The wizard straightened his robes and glasses, stepping closer to the engine and away from Moist. “Hex is never wrong. Occasionally confused, but not wrong, no.”

“It’s just that I’ve never heard of a North Pole,” Moist blustered on. “It doesn’t sound like a real place. I mean, I don’t believe discs generally have poles, do you?”

“Perhaps you should consider the possibility that it isn’t on the disc,” Ponder said absentmindedly. He had already begun making minor adjustments to Hex, and Moist, in his limited and reluctant dealings with wizards, recognized the expression that meant asking any more questions would not do much good.

He clutched the envelope tighter and stared at Hex’s neat script, willing it to say something more...normal. “Well, glom of nit, I suppose.”

“Pardon?” The wizard was looking at him again, his glasses still askew.

Moist supposed this one was either less, or more, distractable than other wizards he’d met.

Well, it was worth a try.

“You don’t know of a way one could deliver a letter to an address that isn’t even on the disc, do you?”

Ponder gave him an extremely patient look that made Moist think he was used to dealing with people who didn’t quite know what was what.

“I don’t know what Postmasters do when they need to find information, but around here, we usually go to the library.”

*

Barnes assigned an elf to Sam as soon as he made a beeline for the warehouse instead of the mail room. Leave it to the perpetual child to have a sixth sense for where the toys were kept.

“Come on, man! I don’t need a babysitter,” Sam whined.

Barnes gestured at the lithe older woman standing next to him.

“This is Noor,” he told Sam. “She is ex-Masad and knows fifteen different ways to kill you with a candy cane.”

Giving Barnes a sly grin, she retrieved a candy cane from the pocket of her tac vest and handed it to Sam.

“Watch your step, Mr. Wilson,” she said.

Sam was visibly shaking in his boots. Good.

As Barnes led the way to the mailroom, Steve opened his stupid trap. “So instead of elves, you have...um.”

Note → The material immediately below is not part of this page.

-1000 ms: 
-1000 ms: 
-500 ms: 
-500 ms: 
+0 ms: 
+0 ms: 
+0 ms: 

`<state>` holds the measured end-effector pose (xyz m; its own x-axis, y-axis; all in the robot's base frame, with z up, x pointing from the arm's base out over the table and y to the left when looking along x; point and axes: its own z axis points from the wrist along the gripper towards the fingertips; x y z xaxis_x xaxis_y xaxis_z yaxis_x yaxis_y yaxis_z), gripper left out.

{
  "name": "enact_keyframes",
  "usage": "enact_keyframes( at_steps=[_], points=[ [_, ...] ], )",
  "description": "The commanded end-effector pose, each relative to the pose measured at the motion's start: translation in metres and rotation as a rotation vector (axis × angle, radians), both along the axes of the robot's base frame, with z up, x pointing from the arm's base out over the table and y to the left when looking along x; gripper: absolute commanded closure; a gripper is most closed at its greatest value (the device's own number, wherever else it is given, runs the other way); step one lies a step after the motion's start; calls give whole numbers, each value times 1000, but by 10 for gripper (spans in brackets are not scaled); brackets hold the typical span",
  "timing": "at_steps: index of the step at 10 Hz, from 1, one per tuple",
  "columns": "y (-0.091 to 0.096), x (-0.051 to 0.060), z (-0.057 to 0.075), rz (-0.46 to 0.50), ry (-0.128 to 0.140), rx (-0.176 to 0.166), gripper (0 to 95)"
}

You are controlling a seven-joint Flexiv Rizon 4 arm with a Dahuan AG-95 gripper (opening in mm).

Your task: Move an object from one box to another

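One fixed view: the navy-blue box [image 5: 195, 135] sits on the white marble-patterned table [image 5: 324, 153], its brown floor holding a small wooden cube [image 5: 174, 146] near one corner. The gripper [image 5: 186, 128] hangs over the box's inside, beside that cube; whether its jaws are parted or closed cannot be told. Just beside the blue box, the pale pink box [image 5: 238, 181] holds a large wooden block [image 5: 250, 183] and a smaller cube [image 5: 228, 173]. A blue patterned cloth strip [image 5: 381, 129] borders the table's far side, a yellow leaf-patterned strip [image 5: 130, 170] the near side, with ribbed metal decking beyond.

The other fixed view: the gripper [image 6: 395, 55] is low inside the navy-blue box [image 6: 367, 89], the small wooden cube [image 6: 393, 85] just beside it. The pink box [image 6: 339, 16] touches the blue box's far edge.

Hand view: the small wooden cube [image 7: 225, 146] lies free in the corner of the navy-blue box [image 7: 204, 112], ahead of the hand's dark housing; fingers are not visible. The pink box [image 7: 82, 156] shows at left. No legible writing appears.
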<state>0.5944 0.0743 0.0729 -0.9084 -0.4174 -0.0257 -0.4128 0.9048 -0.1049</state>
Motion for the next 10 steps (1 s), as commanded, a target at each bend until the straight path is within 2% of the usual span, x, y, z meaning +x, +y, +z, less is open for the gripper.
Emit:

“Ex-intelligence workers and assassins, yeah. Mostly people who got captured by Hydra, or people who worked for Hydra and wanted out. Also, Darcy.”

Just then, they reached the door to the mailroom. Barnes scanned his hand, and the automatic door whooshed open.

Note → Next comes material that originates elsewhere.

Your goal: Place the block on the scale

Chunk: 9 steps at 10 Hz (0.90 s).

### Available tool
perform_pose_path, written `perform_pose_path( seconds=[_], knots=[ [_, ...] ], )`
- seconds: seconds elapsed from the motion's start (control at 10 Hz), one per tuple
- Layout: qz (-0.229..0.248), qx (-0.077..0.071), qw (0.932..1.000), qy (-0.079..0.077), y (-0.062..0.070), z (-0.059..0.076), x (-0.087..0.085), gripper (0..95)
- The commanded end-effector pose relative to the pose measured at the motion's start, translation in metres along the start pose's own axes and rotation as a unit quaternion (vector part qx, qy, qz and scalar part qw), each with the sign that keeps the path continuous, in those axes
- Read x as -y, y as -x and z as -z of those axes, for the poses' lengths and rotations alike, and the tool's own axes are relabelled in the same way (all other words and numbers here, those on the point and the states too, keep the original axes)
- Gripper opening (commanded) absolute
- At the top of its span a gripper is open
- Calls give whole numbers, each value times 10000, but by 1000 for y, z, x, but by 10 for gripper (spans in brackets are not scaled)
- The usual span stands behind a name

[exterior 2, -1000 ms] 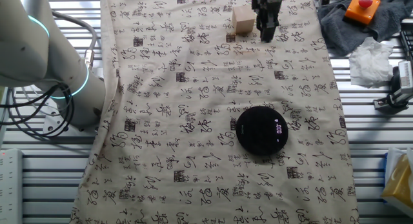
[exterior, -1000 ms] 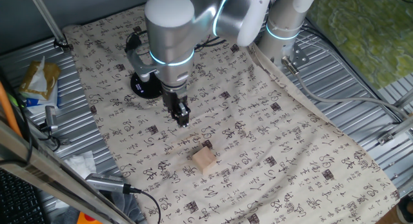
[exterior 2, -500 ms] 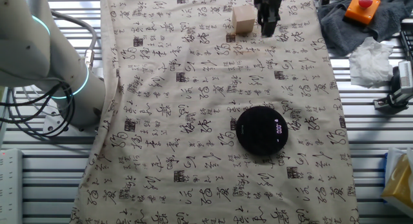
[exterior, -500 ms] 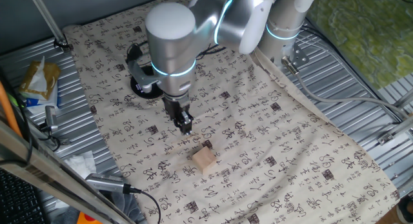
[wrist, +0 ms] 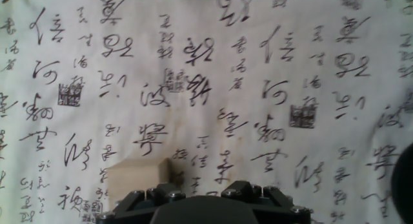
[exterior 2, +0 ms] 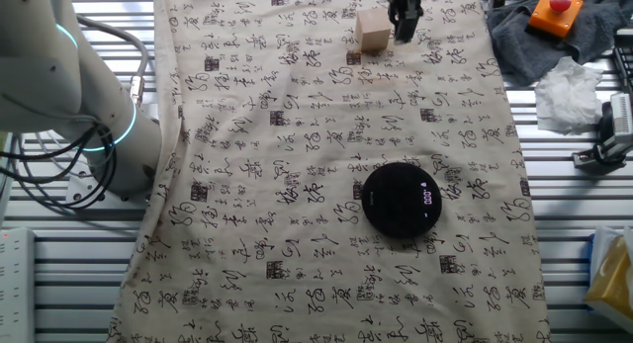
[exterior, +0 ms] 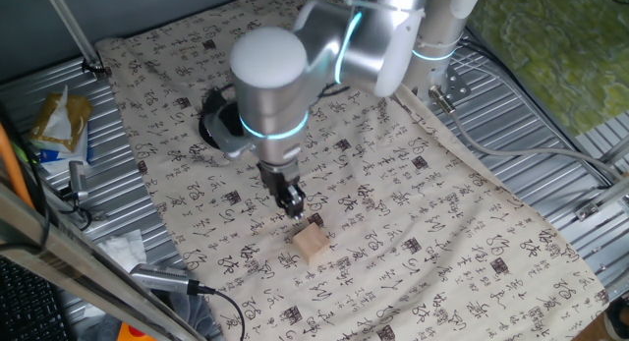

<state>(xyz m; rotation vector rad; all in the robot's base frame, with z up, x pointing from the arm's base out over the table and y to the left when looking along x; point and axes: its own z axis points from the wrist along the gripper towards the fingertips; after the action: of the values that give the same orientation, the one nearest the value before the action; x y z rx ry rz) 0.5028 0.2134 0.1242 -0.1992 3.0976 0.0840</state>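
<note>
The block [exterior: 313,243], a small tan wooden cube, rests on the patterned cloth. My gripper [exterior: 294,202] hangs just above the cloth, up and left of the cube and apart from it. Its fingers taper to one narrow tip and hold nothing. In the other fixed view the gripper [exterior 2: 405,23] stands right beside the block [exterior 2: 373,32]. The scale [exterior 2: 401,199], a flat black disc with a lit display, lies well away from both. In one fixed view the arm hides most of the scale [exterior: 210,128]. The hand view shows the block [wrist: 137,179] at lower left.
A cloth printed with characters [exterior: 413,184] covers the table. Grey ribbed metal [exterior: 536,95] borders it. Snack packets [exterior: 61,125] and cables [exterior: 162,277] lie at the left edge. An orange box with a red button [exterior 2: 556,11] sits on a dark rag.
The arm has carried the gripper away from the scale toward the block. It now stands right beside the cube. The block and the scale have not moved.
</note>
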Motion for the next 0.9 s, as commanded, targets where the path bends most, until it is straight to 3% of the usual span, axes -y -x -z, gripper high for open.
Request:
perform_pose_path(
  seconds=[0.1, 0.9],
  knots=[
    [-71, 8, 10000, -5, -3, 1, -10, 570],
    [-350, 16, 9994, -19, -7, -8, -41, 570]
  ],
)
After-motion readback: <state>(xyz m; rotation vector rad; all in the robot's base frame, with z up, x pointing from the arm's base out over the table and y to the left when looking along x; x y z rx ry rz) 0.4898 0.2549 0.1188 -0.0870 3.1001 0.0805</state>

Sam and Steve stared open-mouthed at the array of computers staffed by earpiece-wearing “elves” who were better suited to desk jobs than fighting Hydra like Noor was.

“Fuck,” Sam breathed. “Santa got high tech.”

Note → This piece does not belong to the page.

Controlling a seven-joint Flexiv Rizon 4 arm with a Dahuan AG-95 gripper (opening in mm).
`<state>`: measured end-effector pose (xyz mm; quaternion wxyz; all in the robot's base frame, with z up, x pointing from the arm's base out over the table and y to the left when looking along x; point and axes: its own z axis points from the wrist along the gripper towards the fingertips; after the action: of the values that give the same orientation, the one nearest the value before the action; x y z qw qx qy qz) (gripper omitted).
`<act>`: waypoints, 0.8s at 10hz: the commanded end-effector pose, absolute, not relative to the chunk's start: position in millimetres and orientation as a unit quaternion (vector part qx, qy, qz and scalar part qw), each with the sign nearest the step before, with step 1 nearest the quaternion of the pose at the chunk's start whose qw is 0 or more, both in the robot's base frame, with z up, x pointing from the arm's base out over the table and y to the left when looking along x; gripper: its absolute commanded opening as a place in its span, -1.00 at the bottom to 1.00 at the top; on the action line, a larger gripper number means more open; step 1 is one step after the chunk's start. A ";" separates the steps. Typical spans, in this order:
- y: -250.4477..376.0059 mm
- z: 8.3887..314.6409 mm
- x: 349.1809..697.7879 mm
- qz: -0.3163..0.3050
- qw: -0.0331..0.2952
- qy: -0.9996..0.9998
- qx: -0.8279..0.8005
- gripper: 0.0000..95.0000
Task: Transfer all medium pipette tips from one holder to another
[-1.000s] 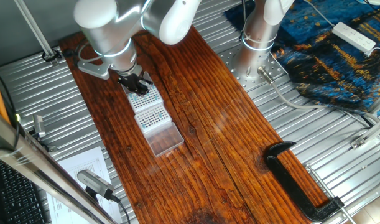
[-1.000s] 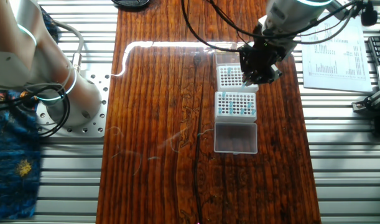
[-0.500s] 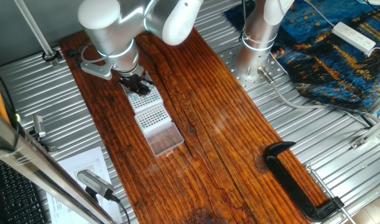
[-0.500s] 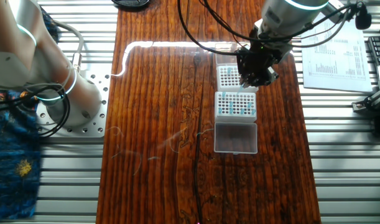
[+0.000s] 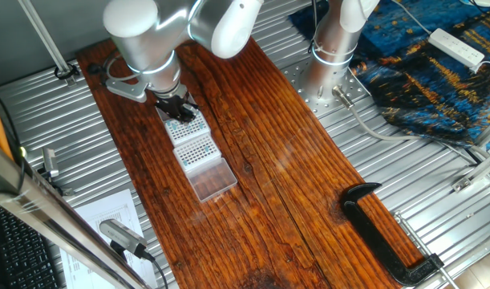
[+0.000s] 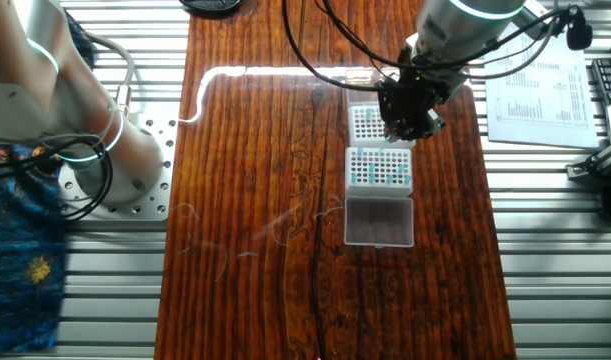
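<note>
Two white holders lie end to end on the wooden table. The nearer holder [image 6: 378, 170] carries a grid of medium pipette tips [image 6: 370, 163], seen as small teal-blue dots; in the first fixed view the same holder [image 5: 196, 149] shows dark dots. The farther holder [image 6: 367, 123] looks mostly white, with a few bluish dots. My gripper [image 6: 403, 126] hangs low over the farther holder's right part, its dark fingers [image 5: 181, 109] close together above that holder [image 5: 185, 128]. Nothing shows whether a tip sits between them.
A clear plastic lid [image 6: 379, 221] lies just past the nearer holder. A black clamp [image 5: 389, 233] grips the table's end. Printed paper [image 6: 537, 90] lies beside the table, and the arm's base [image 6: 125, 165] stands on the opposite side.
My gripper has shifted slightly sideways over the farther holder, toward its middle. The holders and the lid have not moved.
</note>
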<state>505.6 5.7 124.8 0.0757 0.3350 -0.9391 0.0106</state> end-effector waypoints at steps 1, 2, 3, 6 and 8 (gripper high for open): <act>5.8 123.2 506.7 0.009 0.075 -0.938 0.337 -1.00; 5.7 121.9 506.8 0.009 0.075 -0.937 0.342 -0.60; 5.5 120.9 506.9 0.009 0.075 -0.936 0.345 -0.60; 5.6 121.0 507.0 0.008 0.073 -0.938 0.339 -0.60; 10.1 125.4 514.3 0.000 0.069 -0.940 0.333 -0.60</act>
<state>514.0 9.9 126.1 0.0658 0.3331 -0.9406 0.0008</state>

“There will be no inappropriate activities in the mailroom, Wilson.” Barnes couldn’t quite do the voice, but after thirty Christmases around Death, he could at least imitate him enough to freak people out.

Sam gave a gratifying squeak.

Relying on Noor to explain how incoming letters were processed and tagged so they could be fulfilled by the warehouse department by Christmas Eve, Barnes ran a full inspection of the mailroom with Em. He didn’t have time to answer stupid questions about how the North Pole had data on Santa letters that hadn’t technically been written yet.

Before working at the North Pole, Em had been a paper-pusher for MI5. She came across some data that uncovered Hydra operatives working within the British government that put her at risk, but luckily she had a contact already working with Barnes who helped her get out of harm’s way while they worked to take down the double agents. Em had blossomed at the North Pole headquarters, quickly becoming an efficient head of the mailroom.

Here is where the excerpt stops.